Mon contrat d'assurance-vie : mode d'emploi

1. À savoir

Qu’est-ce qu’un contrat d’assurance-vie ?

L’assurance-vie est un contrat passé entre une compagnie d’assurance (ou une banque) et vous. En vertu de ce contrat, vous vous engagez à verser des sommes appelées primes à l’assureur. En contrepartie, ce-dernier versera au bénéficiaire du contrat un capital ou une rente en cas de décès ou à une date prévue dans le contrat. L’assurance-vie est utilisée comme un moyen de placement car elle bénéficie d’une fiscalité avantageuse.

Il y a plusieurs types de contrat d’assurance-vie

 En règle générale, le contrat d’assurance-vie permet de constituer une réserve d’argent utilisable à long terme. Les modalités de reversement du capital ainsi constitué varient selon la forme choisie pour le contrat.

> Les contrats en cas de décès : le capital ou la rente est versé à un bénéficiaire désigné dans le contrat lorsque l’assuré décède. Ces sommes sont perçues par les bénéficiaires hors succession, ce qui signifie qu’elles n’entrent pas dans le calcul de l’héritage.

> Les contrats en cas de vie : ils permettent aux assurés d’épargner en se constituant un capital qui leur sera reversé sous forme de capital ou de rente. Ce système est très avantageux fiscalement mais si l’assuré décède avant la date convenue, l’assureur ne lui devra rien.

> Les contrats vie et décès : ce sont les plus fréquents. A la date prévue dans le contrat, les fonds sont reversés à l’assuré s’il est toujours vivant, à son bénéficiaire s’il est décédé.

Le versement des primes

Le versement des primes est prévu par le contrat. Il est possible de choisir entre plusieurs formules : verser les primes régulièrement, en une seule fois, ou librement selon vos capacités.
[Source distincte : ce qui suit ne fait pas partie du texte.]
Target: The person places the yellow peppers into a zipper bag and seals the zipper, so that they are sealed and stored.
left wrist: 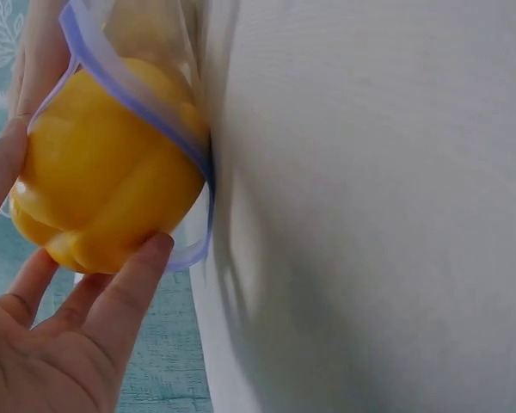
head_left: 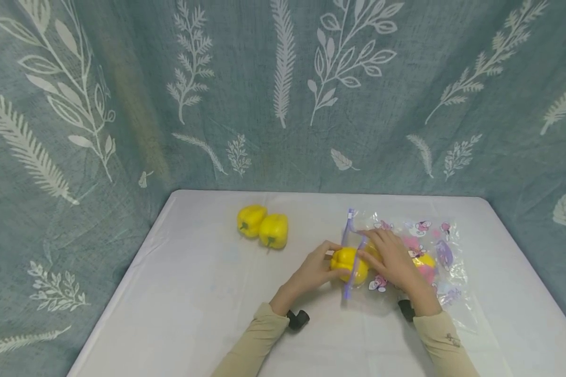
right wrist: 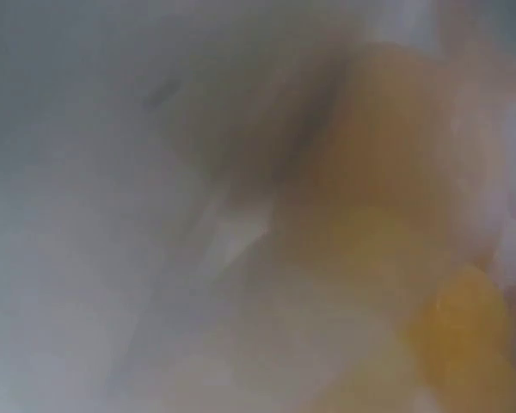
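In the head view, my left hand (head_left: 313,267) grips a yellow bell pepper (head_left: 343,262) at the mouth of a clear zip bag (head_left: 453,230) with a purple zip edge and pink printed figures. The left wrist view shows the pepper (left wrist: 112,172) partly inside the purple rim (left wrist: 133,99), with fingertips and thumb around its outer end. My right hand (head_left: 393,259) holds the bag near its mouth, thumb at the purple edge. Beneath that hand is more yellow, partly hidden, and another yellow pepper (head_left: 424,261) lies deeper in the bag. The right wrist view is badly blurred.
Two more yellow bell peppers, one (head_left: 252,220) behind the other (head_left: 273,231), lie on the white table (head_left: 193,293) to the left of the bag. A green-blue leaf-patterned curtain (head_left: 264,146) hangs behind the table and down both sides.
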`<state>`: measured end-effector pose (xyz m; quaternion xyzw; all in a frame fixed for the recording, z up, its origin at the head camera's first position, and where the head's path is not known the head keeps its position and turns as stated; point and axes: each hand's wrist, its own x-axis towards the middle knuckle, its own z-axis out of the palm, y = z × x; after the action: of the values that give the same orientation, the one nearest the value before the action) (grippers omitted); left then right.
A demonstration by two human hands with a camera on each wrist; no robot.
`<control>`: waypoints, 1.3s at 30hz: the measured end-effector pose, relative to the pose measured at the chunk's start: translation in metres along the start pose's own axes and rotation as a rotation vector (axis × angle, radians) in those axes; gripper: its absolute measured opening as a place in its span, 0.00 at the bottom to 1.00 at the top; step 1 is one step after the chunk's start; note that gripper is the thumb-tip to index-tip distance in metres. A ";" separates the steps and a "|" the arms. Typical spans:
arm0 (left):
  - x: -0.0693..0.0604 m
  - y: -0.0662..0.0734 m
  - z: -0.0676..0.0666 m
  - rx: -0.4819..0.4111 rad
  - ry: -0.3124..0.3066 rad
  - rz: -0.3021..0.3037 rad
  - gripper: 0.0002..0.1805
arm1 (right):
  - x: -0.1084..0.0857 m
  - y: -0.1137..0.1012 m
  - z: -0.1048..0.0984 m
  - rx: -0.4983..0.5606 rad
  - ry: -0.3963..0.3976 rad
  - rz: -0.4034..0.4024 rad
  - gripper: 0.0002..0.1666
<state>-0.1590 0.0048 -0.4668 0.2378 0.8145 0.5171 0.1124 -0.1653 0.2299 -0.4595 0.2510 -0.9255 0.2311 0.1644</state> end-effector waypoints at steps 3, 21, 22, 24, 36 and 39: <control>-0.002 -0.002 -0.001 0.009 -0.012 -0.005 0.28 | -0.001 0.000 0.001 0.003 0.003 0.000 0.28; -0.004 -0.003 -0.007 0.066 0.031 0.058 0.29 | -0.001 -0.001 0.000 -0.008 0.010 -0.016 0.28; -0.004 -0.003 -0.007 0.054 0.033 0.053 0.29 | -0.001 -0.001 0.000 -0.008 0.008 -0.016 0.28; -0.004 -0.003 -0.006 0.027 0.040 0.038 0.29 | -0.001 -0.001 0.000 -0.010 0.009 -0.016 0.28; -0.007 0.000 0.002 0.008 0.072 0.087 0.26 | 0.000 -0.001 0.001 -0.007 0.015 -0.023 0.28; -0.006 0.001 0.006 0.011 0.068 0.099 0.26 | 0.000 0.000 0.001 -0.005 0.016 -0.030 0.28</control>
<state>-0.1505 0.0067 -0.4690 0.2607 0.8080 0.5253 0.0576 -0.1652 0.2290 -0.4602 0.2626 -0.9209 0.2282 0.1760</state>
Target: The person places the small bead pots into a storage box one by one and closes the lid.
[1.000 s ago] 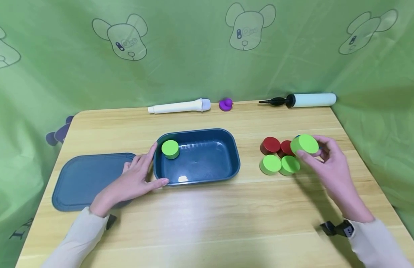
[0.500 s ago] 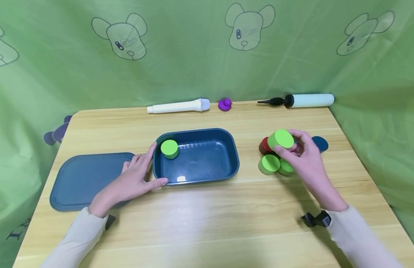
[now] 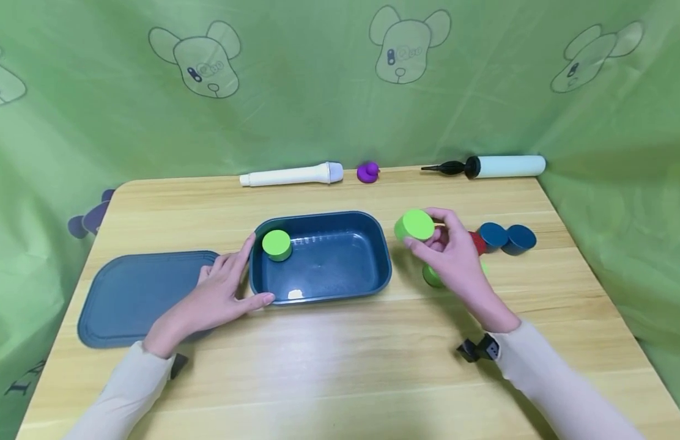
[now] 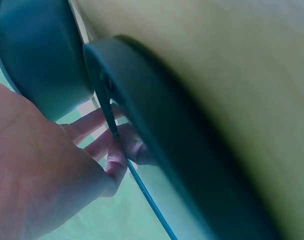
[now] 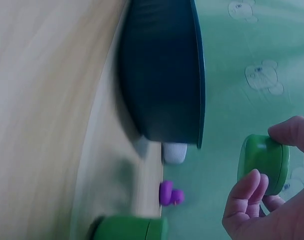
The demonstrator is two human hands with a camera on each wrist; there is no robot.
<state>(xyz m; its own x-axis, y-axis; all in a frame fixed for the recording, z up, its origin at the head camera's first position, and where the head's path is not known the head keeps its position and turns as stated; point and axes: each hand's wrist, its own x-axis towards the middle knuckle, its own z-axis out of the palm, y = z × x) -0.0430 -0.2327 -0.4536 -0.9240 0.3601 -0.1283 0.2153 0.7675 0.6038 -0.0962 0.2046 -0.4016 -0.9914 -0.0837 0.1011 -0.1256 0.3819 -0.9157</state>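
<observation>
My right hand (image 3: 450, 250) pinches a short green cylinder (image 3: 415, 225) between thumb and fingers, held above the table just right of the blue box. In the right wrist view the held green cylinder (image 5: 264, 162) shows a thin seam round one end. My left hand (image 3: 219, 293) rests against the left end of the open blue box (image 3: 329, 298), thumb and forefinger spread along its rim. Another green cylinder (image 3: 276, 244) stands inside the box at its left end. Under my right hand, a green cylinder (image 3: 432, 275) and a red cylinder (image 3: 476, 242) are partly hidden.
A flat blue lid (image 3: 136, 293) lies left of the box, partly under my left arm. Two dark blue cylinders (image 3: 518, 239) stand at the right. Along the back edge lie a white microphone-shaped stick (image 3: 290, 176), a purple duck (image 3: 367, 172) and a hand pump (image 3: 505, 166).
My right hand has moved left with the green cylinder, from over the cylinder group towards the box. The dark blue cylinders have come into view. My left hand keeps its place.
</observation>
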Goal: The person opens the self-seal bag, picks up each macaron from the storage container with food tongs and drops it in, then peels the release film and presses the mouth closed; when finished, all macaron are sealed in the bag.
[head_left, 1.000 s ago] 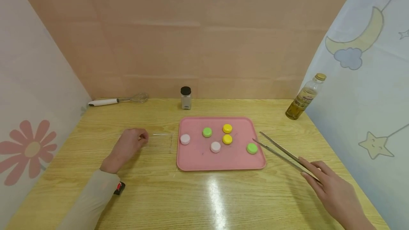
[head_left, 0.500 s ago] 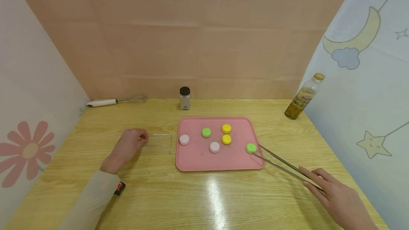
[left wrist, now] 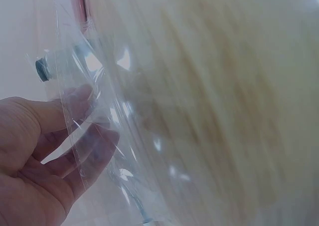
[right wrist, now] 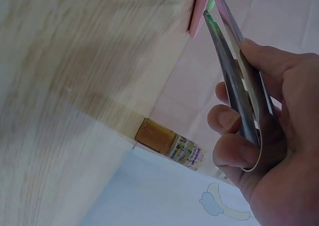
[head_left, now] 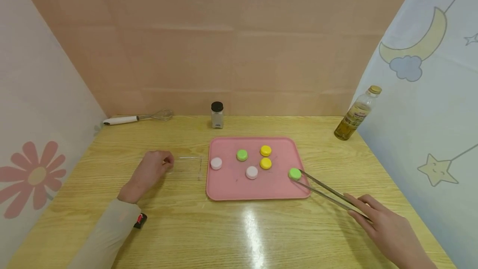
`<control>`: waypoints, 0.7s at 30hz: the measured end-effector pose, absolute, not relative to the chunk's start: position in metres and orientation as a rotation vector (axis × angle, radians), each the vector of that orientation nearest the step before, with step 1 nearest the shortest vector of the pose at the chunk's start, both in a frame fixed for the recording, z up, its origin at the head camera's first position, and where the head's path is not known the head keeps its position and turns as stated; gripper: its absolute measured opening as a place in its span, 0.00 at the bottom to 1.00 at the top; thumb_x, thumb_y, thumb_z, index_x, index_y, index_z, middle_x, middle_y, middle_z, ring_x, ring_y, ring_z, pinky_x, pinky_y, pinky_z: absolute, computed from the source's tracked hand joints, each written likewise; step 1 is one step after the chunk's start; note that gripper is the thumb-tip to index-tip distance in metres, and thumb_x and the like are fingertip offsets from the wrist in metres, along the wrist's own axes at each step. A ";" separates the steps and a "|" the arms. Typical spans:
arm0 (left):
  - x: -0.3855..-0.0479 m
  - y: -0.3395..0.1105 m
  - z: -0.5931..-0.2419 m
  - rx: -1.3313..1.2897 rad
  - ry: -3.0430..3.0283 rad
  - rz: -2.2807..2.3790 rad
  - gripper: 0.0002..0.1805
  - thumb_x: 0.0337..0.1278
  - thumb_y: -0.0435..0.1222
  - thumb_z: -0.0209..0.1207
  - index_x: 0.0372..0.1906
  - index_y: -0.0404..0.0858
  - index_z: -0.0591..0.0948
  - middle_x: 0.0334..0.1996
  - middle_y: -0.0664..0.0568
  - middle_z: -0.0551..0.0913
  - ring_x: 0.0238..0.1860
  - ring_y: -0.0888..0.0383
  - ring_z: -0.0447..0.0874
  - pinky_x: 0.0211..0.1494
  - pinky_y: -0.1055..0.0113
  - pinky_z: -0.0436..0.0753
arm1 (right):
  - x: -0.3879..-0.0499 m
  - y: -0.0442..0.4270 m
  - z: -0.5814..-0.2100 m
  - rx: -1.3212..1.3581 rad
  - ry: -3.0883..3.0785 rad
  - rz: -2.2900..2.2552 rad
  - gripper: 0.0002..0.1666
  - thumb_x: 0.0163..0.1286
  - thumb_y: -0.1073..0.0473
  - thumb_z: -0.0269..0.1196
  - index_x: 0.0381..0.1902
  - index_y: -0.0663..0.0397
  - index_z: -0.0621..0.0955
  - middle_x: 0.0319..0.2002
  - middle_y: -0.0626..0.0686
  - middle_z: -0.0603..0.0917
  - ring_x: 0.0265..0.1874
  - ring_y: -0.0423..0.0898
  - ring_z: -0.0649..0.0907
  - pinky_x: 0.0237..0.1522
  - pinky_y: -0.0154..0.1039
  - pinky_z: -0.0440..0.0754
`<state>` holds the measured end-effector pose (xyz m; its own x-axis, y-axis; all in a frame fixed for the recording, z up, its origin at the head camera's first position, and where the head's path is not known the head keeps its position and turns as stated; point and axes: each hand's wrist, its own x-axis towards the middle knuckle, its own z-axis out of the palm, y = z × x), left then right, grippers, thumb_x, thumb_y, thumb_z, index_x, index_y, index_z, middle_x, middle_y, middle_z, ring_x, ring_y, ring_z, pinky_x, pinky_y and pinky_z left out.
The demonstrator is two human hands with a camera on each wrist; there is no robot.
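Observation:
My right hand [head_left: 388, 229] grips a pair of metal tongs [head_left: 330, 192], seen in the right wrist view as well. Their tips lie on either side of a green macaron [head_left: 294, 174] near the right edge of a pink tray [head_left: 257, 192]. Also on the tray are a second green macaron [head_left: 242, 155], yellow macarons [head_left: 266, 163] and pale macarons [head_left: 252, 172]. Left of the tray, my left hand [head_left: 149, 171] holds the edge of a clear plastic container [head_left: 190, 169]. In the left wrist view, fingers [left wrist: 102, 143] show through its shiny plastic [left wrist: 124, 111].
A black-capped jar [head_left: 217, 115] stands behind the tray. A whisk [head_left: 138, 118] with a white handle lies at the back left. The bottle [head_left: 354, 115] of yellowish liquid stands at the back right, by the side wall.
The tongs have moved left and down, from beside the tray's right edge to either side of the right green macaron, their tips closer together. My left hand stays in place.

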<state>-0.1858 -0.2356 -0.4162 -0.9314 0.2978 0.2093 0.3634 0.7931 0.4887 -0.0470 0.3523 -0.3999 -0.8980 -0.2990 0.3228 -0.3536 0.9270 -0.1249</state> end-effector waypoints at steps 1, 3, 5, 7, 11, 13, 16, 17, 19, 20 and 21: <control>-0.186 -0.236 -0.416 -0.528 -2.858 -0.818 0.09 0.64 0.23 0.61 0.31 0.37 0.85 0.30 0.52 0.85 0.27 0.60 0.75 0.33 0.61 0.76 | -0.047 0.352 -0.400 0.483 -2.784 0.260 0.25 0.65 0.59 0.72 0.59 0.43 0.83 0.39 0.33 0.72 0.18 0.27 0.60 0.17 0.31 0.60; -0.186 -0.236 -0.417 -0.529 -2.856 -0.814 0.09 0.64 0.22 0.61 0.31 0.37 0.85 0.30 0.52 0.85 0.27 0.60 0.75 0.33 0.62 0.76 | -0.048 0.351 -0.401 0.485 -2.776 0.264 0.25 0.65 0.59 0.71 0.60 0.43 0.83 0.39 0.33 0.73 0.17 0.27 0.60 0.17 0.31 0.60; -0.186 -0.235 -0.418 -0.525 -2.857 -0.810 0.09 0.64 0.23 0.61 0.31 0.37 0.85 0.30 0.52 0.85 0.27 0.59 0.74 0.33 0.62 0.76 | -0.048 0.350 -0.402 0.491 -2.767 0.269 0.25 0.65 0.60 0.71 0.60 0.43 0.83 0.39 0.34 0.74 0.17 0.27 0.60 0.17 0.31 0.60; -0.186 -0.235 -0.418 -0.529 -2.857 -0.804 0.09 0.64 0.22 0.61 0.31 0.37 0.85 0.30 0.52 0.85 0.27 0.59 0.74 0.32 0.62 0.76 | -0.048 0.349 -0.402 0.496 -2.761 0.264 0.26 0.64 0.60 0.71 0.60 0.43 0.83 0.39 0.34 0.75 0.17 0.27 0.60 0.16 0.31 0.60; -0.186 -0.234 -0.418 -0.529 -2.857 -0.788 0.09 0.63 0.22 0.61 0.30 0.37 0.85 0.30 0.52 0.85 0.27 0.59 0.74 0.32 0.62 0.76 | -0.049 0.349 -0.403 0.497 -2.762 0.242 0.26 0.64 0.61 0.72 0.61 0.43 0.83 0.39 0.34 0.75 0.17 0.27 0.60 0.16 0.31 0.60; -0.186 -0.234 -0.418 -0.528 -2.855 -0.788 0.09 0.63 0.23 0.61 0.30 0.37 0.85 0.30 0.52 0.85 0.27 0.60 0.74 0.32 0.62 0.76 | -0.048 0.349 -0.403 0.499 -2.761 0.233 0.27 0.63 0.61 0.72 0.61 0.43 0.83 0.39 0.34 0.75 0.17 0.27 0.60 0.16 0.31 0.59; -0.186 -0.234 -0.418 -0.528 -2.854 -0.795 0.09 0.64 0.23 0.61 0.31 0.37 0.85 0.30 0.53 0.85 0.27 0.60 0.76 0.33 0.61 0.77 | -0.048 0.349 -0.403 0.504 -2.750 0.220 0.27 0.63 0.61 0.72 0.61 0.43 0.83 0.39 0.34 0.75 0.17 0.27 0.59 0.15 0.31 0.59; -0.186 -0.234 -0.418 -0.528 -2.854 -0.794 0.09 0.64 0.23 0.62 0.31 0.37 0.85 0.30 0.53 0.85 0.28 0.60 0.76 0.33 0.61 0.77 | -0.048 0.349 -0.402 0.505 -2.745 0.218 0.27 0.63 0.61 0.72 0.61 0.43 0.83 0.39 0.34 0.75 0.17 0.27 0.59 0.15 0.30 0.59; -0.186 -0.234 -0.418 -0.526 -2.852 -0.796 0.09 0.63 0.23 0.62 0.30 0.37 0.85 0.30 0.53 0.85 0.28 0.60 0.77 0.33 0.60 0.78 | -0.047 0.348 -0.401 0.512 -2.733 0.213 0.27 0.63 0.61 0.72 0.61 0.42 0.82 0.40 0.34 0.75 0.16 0.27 0.59 0.15 0.30 0.58; -0.186 -0.234 -0.418 -0.526 -2.852 -0.793 0.09 0.63 0.23 0.62 0.30 0.37 0.85 0.30 0.53 0.85 0.29 0.60 0.77 0.33 0.60 0.78 | -0.047 0.347 -0.400 0.516 -2.727 0.211 0.27 0.64 0.61 0.72 0.61 0.42 0.82 0.40 0.34 0.76 0.16 0.27 0.59 0.15 0.30 0.58; -0.186 -0.235 -0.418 -0.525 -2.851 -0.794 0.09 0.63 0.23 0.62 0.30 0.37 0.85 0.30 0.53 0.85 0.29 0.60 0.77 0.34 0.60 0.78 | -0.047 0.346 -0.399 0.521 -2.721 0.211 0.28 0.64 0.61 0.72 0.62 0.42 0.82 0.40 0.34 0.75 0.17 0.27 0.59 0.15 0.30 0.58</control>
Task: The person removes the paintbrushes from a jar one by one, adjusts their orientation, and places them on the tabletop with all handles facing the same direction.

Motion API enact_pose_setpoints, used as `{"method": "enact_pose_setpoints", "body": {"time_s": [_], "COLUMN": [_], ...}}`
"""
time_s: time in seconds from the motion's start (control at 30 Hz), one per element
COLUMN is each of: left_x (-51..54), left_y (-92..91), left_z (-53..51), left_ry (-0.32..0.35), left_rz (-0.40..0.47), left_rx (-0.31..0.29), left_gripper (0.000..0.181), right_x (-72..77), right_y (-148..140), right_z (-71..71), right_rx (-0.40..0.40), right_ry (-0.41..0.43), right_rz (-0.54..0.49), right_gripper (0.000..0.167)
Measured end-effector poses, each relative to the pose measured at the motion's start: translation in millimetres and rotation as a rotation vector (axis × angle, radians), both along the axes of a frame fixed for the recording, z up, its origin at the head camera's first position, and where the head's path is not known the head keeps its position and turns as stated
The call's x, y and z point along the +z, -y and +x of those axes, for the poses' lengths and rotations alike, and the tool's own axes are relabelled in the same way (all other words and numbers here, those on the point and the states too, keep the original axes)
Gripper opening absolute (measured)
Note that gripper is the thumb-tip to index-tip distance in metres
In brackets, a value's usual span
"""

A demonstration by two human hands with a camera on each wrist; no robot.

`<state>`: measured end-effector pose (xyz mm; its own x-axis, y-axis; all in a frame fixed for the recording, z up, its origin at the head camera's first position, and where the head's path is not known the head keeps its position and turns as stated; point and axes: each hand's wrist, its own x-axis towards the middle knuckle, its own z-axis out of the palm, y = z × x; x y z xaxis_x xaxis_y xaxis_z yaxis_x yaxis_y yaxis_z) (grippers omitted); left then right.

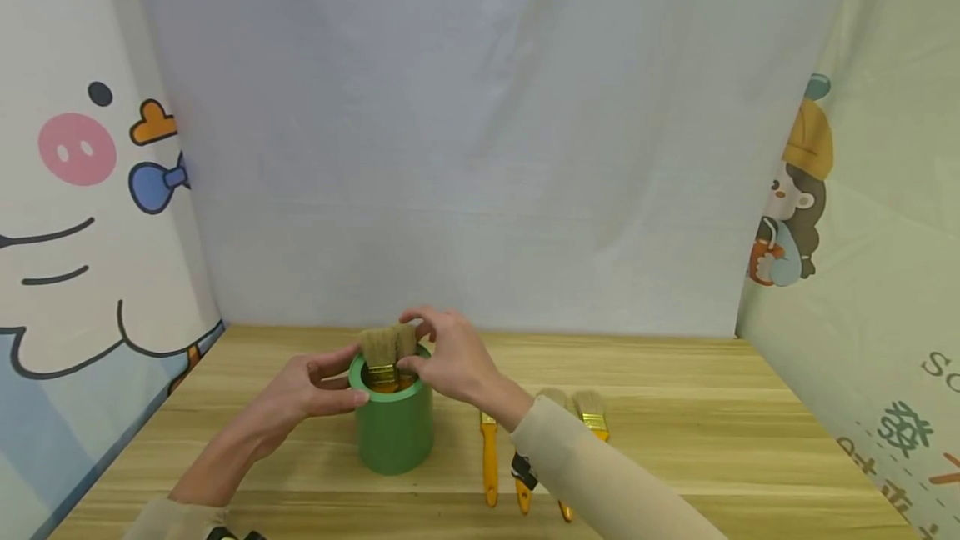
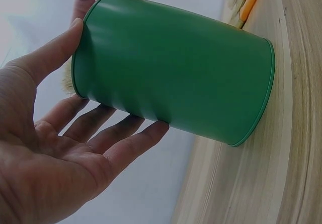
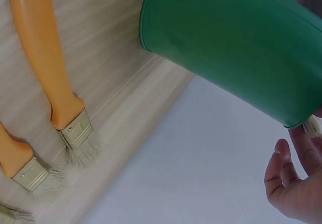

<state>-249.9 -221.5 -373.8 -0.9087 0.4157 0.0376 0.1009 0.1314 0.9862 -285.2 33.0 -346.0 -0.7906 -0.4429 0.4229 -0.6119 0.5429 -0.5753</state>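
Observation:
A green cylindrical pot point(image 1: 395, 436) stands upright on the wooden table, with paintbrushes point(image 1: 378, 348) in it, bristles up; at least two bristle heads show above the rim. My left hand point(image 1: 318, 386) holds the pot near its top, as the left wrist view shows: the thumb lies at the rim and the fingers point(image 2: 128, 146) spread along the opposite side. Over the pot's right edge, my right hand point(image 1: 457, 357) pinches one brush near its bristles between thumb and fingers. The brush handles inside the pot are mostly hidden.
Three orange-handled paintbrushes lie on the table right of the pot: one nearest it point(image 1: 490, 461), one partly under the right forearm, and one farther right point(image 1: 592, 413). A pale cloth point(image 1: 480, 148) hangs behind the table, with printed cloths at both sides.

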Motion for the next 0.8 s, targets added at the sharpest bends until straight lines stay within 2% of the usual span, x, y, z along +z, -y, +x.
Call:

> Le versement unique : à l’ouverture du contrat, vous constituez le capital en une seule fois. Par exemple, si vous avez hérité d’une grosse somme d’argent dont vous n’avez pas besoin dans l’immédiat. Les frais sont souvent moins élevés, par contre vous ne pourrez pas verser de nouveaux fonds sans souscrire un nouveau contrat et ces sommes devront elles-aussi être bloquées durant 8 ans pour bénéficier du régime fiscal de faveur.

> Les versements libres : comme leur nom l’indique, vous versez les sommes que vous voulez quand vous le souhaitez. Un petit bémol cependant, le contrat peut prévoir un montant minimal pour les primes à l’ouverture du contrat. Néanmoins, cette formule très souple vous permet d’ouvrir un contrat sans nécessairement avoir de quoi constituer un capital. Le moment venu vous bénéficierez de l’antériorité du contrat et de tous les avantages fiscaux pour peu que vous vous y soyez pris assez tôt.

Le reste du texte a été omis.